Average Jane

The Thea-tah! (Or… How Jane Got Cultured)

In what could be considered the start of a really bad joke*, last Friday I went to Manassas, VA for some culture. I was invited by MAD man to see “Some Girl(s)“, a play by Neil LaBute. Given the nature of the offer (it was a free ticket) and given the company (an old friend I had recently reconnected with from camp growing up) (and given that it was as date-like as I was going to get for some time), I jumped at the opportunity to roll my cute little uncultured butt down to the nation’s most livable city for some community theater! THEA-TAH!

I read up on the play just after I said I’d go. And before I realized that I might have to battle I-66 during rush hour on a Friday.  Apparently, Some Girl(s) starred Eric McCormick in a particularly post-Will-and-Grace-non-gay role. So non-gay that it involves his really fucked up relationships with not one, but five women. The reviews from its off Broadway stint weren’t terrible, and at that point I decided to actually get excited about my cross-town adventure.

Old town Manassas is way less morally objectionable than the rest of Manassas. Its brick buildings and narrow streets are quaint, charming… and stuff. The theater was in was looked like a converted church, and ended up being on the “intimate” side of “very small”. The metal folding chairs were fitted with foam cushions to alleviate the numb-butt that I inevitably got anyway.  The wine was cheap and red. But delicious. And perfectly fitting the occasion.

When the play began, something struck me, although I couldn’t figure out quite what until about 15 minutes in. The main character was, for all intents and purposes, my ex boyfriend. From the sound of his voice to his inflection, his gestures and his mannerisms, down to the very words he spoke… he was so familiar. It was almost uncomfortable. But in the end, it made the play.

So, as for the plot of the play, think My Name is Earl meets October Road meets Sex and the City (for dudes).
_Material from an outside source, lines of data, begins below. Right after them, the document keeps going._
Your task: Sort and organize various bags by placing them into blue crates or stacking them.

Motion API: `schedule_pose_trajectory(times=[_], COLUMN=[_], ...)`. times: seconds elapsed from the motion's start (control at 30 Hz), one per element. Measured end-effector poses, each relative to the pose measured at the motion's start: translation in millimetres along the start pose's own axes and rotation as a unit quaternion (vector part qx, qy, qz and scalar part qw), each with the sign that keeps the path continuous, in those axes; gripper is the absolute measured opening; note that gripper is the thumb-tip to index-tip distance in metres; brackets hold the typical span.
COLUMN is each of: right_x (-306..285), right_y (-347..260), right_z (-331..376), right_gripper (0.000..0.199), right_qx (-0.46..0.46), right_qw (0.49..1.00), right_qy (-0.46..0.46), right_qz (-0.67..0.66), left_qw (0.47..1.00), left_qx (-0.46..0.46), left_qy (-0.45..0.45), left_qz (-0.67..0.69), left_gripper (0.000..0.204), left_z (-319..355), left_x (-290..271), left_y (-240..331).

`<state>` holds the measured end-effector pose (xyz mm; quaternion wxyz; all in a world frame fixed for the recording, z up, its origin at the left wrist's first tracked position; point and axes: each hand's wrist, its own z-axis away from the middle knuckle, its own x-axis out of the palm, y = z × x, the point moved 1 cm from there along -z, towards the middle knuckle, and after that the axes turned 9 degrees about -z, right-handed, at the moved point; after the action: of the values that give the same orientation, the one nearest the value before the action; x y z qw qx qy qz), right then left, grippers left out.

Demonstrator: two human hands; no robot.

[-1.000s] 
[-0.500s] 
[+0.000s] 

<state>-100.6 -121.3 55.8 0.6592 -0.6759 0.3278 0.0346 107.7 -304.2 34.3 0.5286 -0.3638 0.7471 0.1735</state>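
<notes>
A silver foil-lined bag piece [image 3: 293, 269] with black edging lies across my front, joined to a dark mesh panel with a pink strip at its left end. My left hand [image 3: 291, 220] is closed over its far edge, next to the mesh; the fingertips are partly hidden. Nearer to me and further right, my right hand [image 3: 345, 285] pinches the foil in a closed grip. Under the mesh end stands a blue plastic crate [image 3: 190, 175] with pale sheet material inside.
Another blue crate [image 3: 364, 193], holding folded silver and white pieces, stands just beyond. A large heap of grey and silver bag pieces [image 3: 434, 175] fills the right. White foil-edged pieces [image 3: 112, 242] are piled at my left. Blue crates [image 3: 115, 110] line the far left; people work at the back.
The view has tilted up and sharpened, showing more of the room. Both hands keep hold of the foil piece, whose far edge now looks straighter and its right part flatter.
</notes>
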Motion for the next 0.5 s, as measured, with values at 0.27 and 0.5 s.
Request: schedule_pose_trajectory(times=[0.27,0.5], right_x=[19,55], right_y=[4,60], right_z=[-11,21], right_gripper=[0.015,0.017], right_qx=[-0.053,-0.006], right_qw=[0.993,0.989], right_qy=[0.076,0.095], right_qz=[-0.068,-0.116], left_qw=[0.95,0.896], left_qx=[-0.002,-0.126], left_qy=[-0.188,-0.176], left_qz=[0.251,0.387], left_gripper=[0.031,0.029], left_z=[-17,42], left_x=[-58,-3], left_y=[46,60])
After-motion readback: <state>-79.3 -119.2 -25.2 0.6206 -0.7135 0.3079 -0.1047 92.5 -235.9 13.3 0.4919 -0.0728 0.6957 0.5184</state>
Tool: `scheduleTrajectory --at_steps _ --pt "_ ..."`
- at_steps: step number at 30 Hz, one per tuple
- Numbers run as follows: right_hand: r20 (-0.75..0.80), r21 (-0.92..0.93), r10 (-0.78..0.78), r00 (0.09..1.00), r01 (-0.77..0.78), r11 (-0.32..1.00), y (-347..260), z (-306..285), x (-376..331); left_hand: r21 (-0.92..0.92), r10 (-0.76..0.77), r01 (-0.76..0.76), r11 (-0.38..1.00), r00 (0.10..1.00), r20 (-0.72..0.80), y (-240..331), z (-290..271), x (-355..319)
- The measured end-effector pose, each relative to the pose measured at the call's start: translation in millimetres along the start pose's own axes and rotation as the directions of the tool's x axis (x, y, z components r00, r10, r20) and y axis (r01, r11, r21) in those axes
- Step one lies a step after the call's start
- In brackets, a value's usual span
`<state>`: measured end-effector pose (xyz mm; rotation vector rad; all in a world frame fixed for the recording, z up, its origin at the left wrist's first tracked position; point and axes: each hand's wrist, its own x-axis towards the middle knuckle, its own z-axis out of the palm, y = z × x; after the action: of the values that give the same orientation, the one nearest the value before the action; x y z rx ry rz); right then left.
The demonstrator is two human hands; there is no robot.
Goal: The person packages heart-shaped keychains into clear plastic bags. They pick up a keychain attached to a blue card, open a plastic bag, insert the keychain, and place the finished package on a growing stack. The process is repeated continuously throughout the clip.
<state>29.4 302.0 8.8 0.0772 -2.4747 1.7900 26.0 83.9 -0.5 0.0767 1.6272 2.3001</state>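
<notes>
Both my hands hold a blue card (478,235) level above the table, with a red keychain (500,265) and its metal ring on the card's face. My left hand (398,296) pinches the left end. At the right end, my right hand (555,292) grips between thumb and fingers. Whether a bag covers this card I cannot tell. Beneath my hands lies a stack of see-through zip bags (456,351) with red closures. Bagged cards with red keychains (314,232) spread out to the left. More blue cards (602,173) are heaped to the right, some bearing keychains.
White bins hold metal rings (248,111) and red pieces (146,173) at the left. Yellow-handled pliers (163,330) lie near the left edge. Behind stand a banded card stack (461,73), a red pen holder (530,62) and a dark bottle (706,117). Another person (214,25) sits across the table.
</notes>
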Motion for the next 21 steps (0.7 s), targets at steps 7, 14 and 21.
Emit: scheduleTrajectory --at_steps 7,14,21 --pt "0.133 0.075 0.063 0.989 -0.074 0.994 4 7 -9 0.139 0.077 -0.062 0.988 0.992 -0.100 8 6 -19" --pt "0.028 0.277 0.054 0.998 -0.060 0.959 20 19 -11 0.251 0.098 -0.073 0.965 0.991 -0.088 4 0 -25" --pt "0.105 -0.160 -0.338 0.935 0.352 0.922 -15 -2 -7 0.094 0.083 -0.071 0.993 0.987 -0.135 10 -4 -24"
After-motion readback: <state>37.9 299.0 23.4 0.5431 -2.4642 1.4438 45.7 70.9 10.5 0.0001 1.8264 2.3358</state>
The story follows the main character, Guy (the subtle implication that this could have been any-guy was not lost on me. So. Smart.), who goes on a nationwide ex-girlfriend tour, righting his relationships wrongs (My Name is Earl). We find out that Guy is a writer… a very self-referential writer (“Listen, I’m a writer.”)… who wrote an article about his past relationships (Sex and the City) that got a moderate amount of national attention — enough attention that all of his ex- girlfriends, now strewn across the country, are up in arms about what he had to say (October Road (I know you’ve never heard of it, but it’s a good show and you should watch it)).

I understood the premise: Asshole guy, Guy, has a “come to Jesus” moment in the wake of his engagement. For some reason, this particular subset of his exes all agree to meet him in a hotel room, to hear him out, to get some sort of closure. But when pressed, all he says is, “I don’t know why I’m here… to tell you I know I screwed up,” essentially. There weren’t too many (if any) “I’m sorrys”. There were lots of “let me explains”, and “that’s not the way it was’s”. And to be fair, that is probably pretty true to life.

The play didn’t pull punches. It got down to the heart of fucked up relationships. I think everyone left saying, “I knew that girl,” or “I was that guy.” The acting was more than decent — it was impressive.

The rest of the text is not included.